WHAT THE TASK REQUIRES
A verbatim copy of the full data, with no pictures, is the expected answer.

* * *

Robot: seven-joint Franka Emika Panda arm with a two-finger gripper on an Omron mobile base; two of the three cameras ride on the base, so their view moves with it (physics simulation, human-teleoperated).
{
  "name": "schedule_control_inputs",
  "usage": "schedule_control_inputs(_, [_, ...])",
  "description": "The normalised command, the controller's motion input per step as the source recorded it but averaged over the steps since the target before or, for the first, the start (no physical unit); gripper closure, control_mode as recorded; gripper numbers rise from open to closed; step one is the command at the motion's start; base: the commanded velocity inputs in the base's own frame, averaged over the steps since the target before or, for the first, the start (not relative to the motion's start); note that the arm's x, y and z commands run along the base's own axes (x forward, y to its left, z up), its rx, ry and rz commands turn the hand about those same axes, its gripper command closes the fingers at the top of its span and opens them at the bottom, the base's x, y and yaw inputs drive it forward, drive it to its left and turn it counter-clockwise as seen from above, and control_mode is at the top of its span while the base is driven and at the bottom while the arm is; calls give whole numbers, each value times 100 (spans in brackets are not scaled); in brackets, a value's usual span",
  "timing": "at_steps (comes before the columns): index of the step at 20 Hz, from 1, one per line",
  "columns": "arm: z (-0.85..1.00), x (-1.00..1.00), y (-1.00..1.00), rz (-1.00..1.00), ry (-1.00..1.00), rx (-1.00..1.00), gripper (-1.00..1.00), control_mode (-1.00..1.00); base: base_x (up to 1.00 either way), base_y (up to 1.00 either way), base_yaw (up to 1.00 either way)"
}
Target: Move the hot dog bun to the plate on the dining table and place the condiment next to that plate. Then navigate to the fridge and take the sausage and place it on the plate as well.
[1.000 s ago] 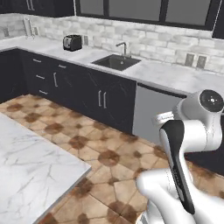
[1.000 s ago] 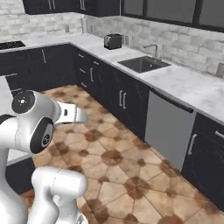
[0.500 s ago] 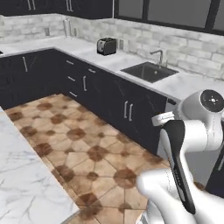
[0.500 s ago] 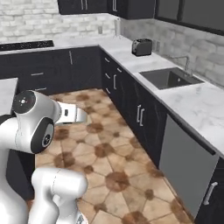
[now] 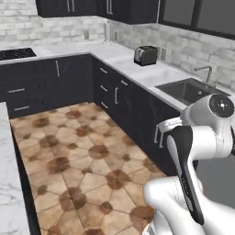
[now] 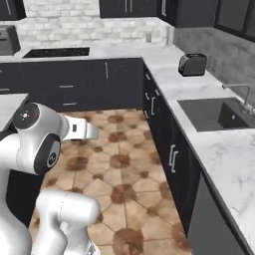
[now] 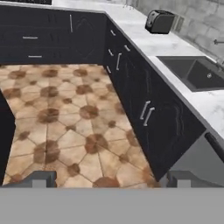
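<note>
On the left base view I see a strip of the dining table (image 5: 8, 183) at the left edge, a toaster (image 5: 146, 55) and a sink (image 5: 190, 89) on the dark counter. On the right base view the table corner (image 6: 10, 104) sits left, with no bun, bottle, sausage or fridge around. On the hand view my gripper (image 7: 111, 178) has its fingers wide apart with nothing between them; I think the sausage will be light, smooth and a bit slippery, so I would pinch it across the middle.
</note>
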Motion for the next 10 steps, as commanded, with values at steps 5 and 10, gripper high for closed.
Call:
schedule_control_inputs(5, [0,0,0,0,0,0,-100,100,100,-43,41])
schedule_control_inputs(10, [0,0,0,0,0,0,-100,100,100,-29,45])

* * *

WRITTEN REPLY
Robot: seven-joint Franka Emika Panda arm with a two-finger gripper on an Omron mobile base; two of the three cameras ride on the base, so their view moves with it (physics simulation, human-teleoperated).
{
  "name": "schedule_control_inputs",
  "usage": "schedule_control_inputs(_, [_, ...])",
  "description": "The normalised command, the controller's motion input per step as the source recorded it but averaged over the steps since the target before or, for the first, the start (no physical unit); gripper closure, control_mode as recorded; gripper numbers rise from open to closed; step one is the command at the motion's start; base: the commanded velocity inputs in the base's own frame, averaged over the steps since the target before or, for the first, the start (not relative to the motion's start); note that the arm's x, y and z commands run along the base's own axes (x forward, y to its left, z up), its rx, ry and rz commands turn the hand about those same axes, its gripper command closes the fingers at the top of its span and opens them at the bottom, the base's x, y and yaw inputs drive it forward, drive it to its left and turn it counter-clockwise as seen from above, and control_mode is at the top of its span while the base is driven and at the bottom while the arm is; calls give whole numbers, each value times 100 (spans in brackets are not scaled); in brackets, a value's usual span",
  "timing": "at_steps (comes before the columns): index of the step at 20 Hz, from 1, one per line",
  "columns": "arm: z (-0.85..1.00), x (-1.00..1.00), y (-1.00..1.00), rz (-1.00..1.00), ry (-1.00..1.00), rx (-1.00..1.00), gripper (-1.00..1.00), control_mode (-1.00..1.00); base: base_x (up to 1.00 either way), base_y (up to 1.00 either way), base_yaw (up to 1.00 either way)"
}
Target: Move the hot dog bun to the plate on the dining table and place the condiment next to that plate. Then navigate to the fridge and take the sausage and place it on the plate as well.
[1.000 s ago] 
[1.000 s ago] 
[0.500 s ago] 
[0.500 s ago] 
[now] 
[now] 
[now] 
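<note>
On the left base view I see a strip of the dining table (image 5: 8, 183) at the left edge, a toaster (image 5: 146, 55) and a sink (image 5: 190, 89) on the dark counter. On the right base view the table corner (image 6: 10, 104) sits left, with no bun, bottle, sausage or fridge around. On the hand view my gripper (image 7: 111, 178) has its fingers wide apart with nothing between them; I think the sausage will be light, smooth and a bit slippery, so I would pinch it across the middle.
</note>
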Motion for the next 10 steps, as commanded, with values at steps 5 and 10, gripper high for closed.
Call:
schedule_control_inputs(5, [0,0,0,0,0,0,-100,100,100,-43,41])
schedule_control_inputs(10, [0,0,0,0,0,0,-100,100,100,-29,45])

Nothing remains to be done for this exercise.